I pulled out a ticket stub for a Deep Purple concert I had attended in 1973. In the other pocket I found a small, woman’s hanky initialled RW - she had a thing about leaving a ‘calling card’.  I didn’t have to think too hard. Rebecca was hard to forget!

 

'Anything else you need Mr Loss?' I thought for a minute and recalled one of my alpine climbing trips with my Irish mate Neill. On our second attempt to climb the Matterhorn we had reached the vertical rock face below the summit roof when I somehow lost hold of my ice axe and I turned to watch it spiralling down the three thousand feet of the north face.

‘Ah! - I thought you might mention that axe,' Mr Full said cryptically. Come along here.’ I followed him to the end of the passage. He bent down and pulled open a small wooden trapdoor.

‘Down the stairs!’ He pointed. ‘Keep going straight ahead and you’ll find what you’re after.’

I hesitated, but in truth the whole experience was beginning to feel like a dream now. I descended the steps and found myself in a dim, narrow passage which burrowed away into heaps of random rubbish.

‘This is ridiculous - how will I find it?’

‘Don’t fear - it’ll find you!’ He laughed.

 

I tucked my elbows in and started wriggling forward. The light grew even dimmer and the passage narrowed.  Suddenly my oft repeated dream of exploring a (nonexistent) warren of dark cellars and tunnels below my house came flooding back. I broke into a cold sweat - what the hell was that all about?

 

Suddenly I could see a light above and I looked up. Bizarrely I could see rock, ice and blue sky and then a tiny object spiralling down which soon resolved itself into an ice axe heading straight for me.  I screamed and squeezed myself into the side of the passage. I heard it falling beside me. Shaken, I retrieved it, reversed back along the passage and climbed back into the shop. I examined the axe - unbelievably it was the axe I had lost twenty five years before - it should be buried deep in that glacier at the foot of the Matterhorn.

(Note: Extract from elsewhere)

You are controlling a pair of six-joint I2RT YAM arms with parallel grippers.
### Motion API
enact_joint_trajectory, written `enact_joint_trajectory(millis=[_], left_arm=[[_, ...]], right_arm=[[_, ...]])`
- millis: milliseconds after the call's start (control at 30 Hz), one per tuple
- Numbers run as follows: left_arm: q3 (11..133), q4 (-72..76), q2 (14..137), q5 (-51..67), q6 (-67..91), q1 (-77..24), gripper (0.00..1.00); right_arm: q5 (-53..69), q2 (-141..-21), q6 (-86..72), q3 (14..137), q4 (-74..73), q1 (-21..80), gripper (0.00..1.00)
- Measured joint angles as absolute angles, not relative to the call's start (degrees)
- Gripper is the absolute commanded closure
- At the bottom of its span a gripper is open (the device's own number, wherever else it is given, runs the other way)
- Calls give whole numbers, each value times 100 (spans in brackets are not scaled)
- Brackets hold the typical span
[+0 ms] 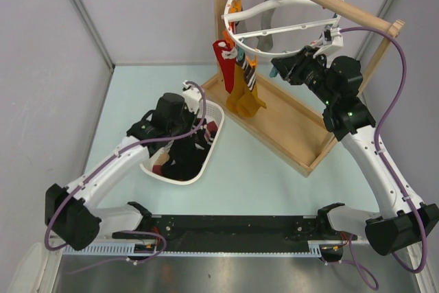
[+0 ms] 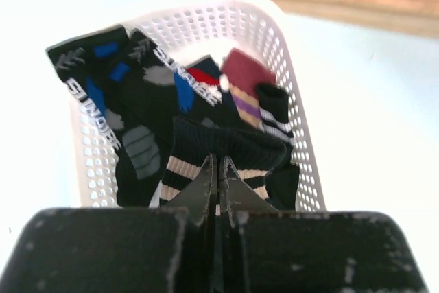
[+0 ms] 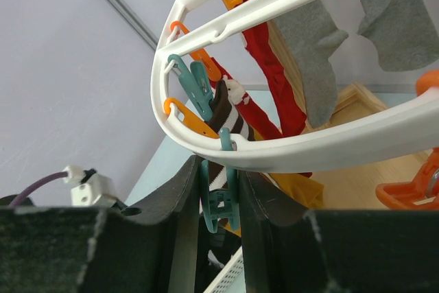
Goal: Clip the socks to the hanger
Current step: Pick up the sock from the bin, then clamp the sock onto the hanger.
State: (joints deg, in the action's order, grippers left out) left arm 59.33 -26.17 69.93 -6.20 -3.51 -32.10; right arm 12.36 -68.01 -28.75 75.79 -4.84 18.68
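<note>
Clip (image 3: 219, 205) in right gripper (image 3: 219, 175) (wrist-only)

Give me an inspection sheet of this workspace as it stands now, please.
Surface: pale blue-green table, no spills seen.
Job's things: white hanger hooked on a wooden rail, with hanging socks clipped to it; loose socks in a white basket.
Clutter: nothing seen.
Hands: left hand shut, tips at a black striped sock in the basket, a pinch not confirmed; right hand shut on a teal clip of the hanger.
Cables: purple cables loop free along both arms.
Surroundings: grey walls; wooden frame under the hanger.
</note>
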Motion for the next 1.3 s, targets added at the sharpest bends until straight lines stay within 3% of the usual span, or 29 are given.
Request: enact_joint_trajectory(millis=[333, 533, 967, 1300], left_arm=[[4278, -257, 5207, -161, -434, -3297, 100], [4211, 1162, 5127, 62, -718, -3852, 100], [5166, 3413, 6652, 368, -777, -4742, 100], [5865, 4001, 8023, 375, -709, -5072, 100]], right_arm=[[1258, -6799, -2895, 7579, -443, 1863, 100], [1284, -6799, -2917, 7577, -434, 1863, 100], [1369, -6799, -3002, 7577, -362, 1861, 100], [1452, -6799, -3044, 7577, -209, 1861, 100]])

‘Do you treat all your visitors like this?’ I asked the old man angrily.

‘It was you that mentioned the ice axe!’

 

‘I’ve had enough of this twaddle. I’m off - and don’t expect me back!’

‘But there is just one thing left to see before you go.’ This suggestion gave me a bad feeling.

‘Right, Mr Full, let’s get this nonsense over - but no more tunnels!’

‘Excellent. Go along the passage to the right and make a little space between the pile of tap dancing shoes and the collection of tea pots. Feeling a bit stupid I used my hands to ease open a crevice and could see a small, lit circular glass porthole at the end. I leant forward and looked through. The scene was distorted at first but gradually cleared to show blue sky, blue sea and a beach with a man in a white robe facing away. I had an unsettling premonition. I’d been here before many years before - in a dream!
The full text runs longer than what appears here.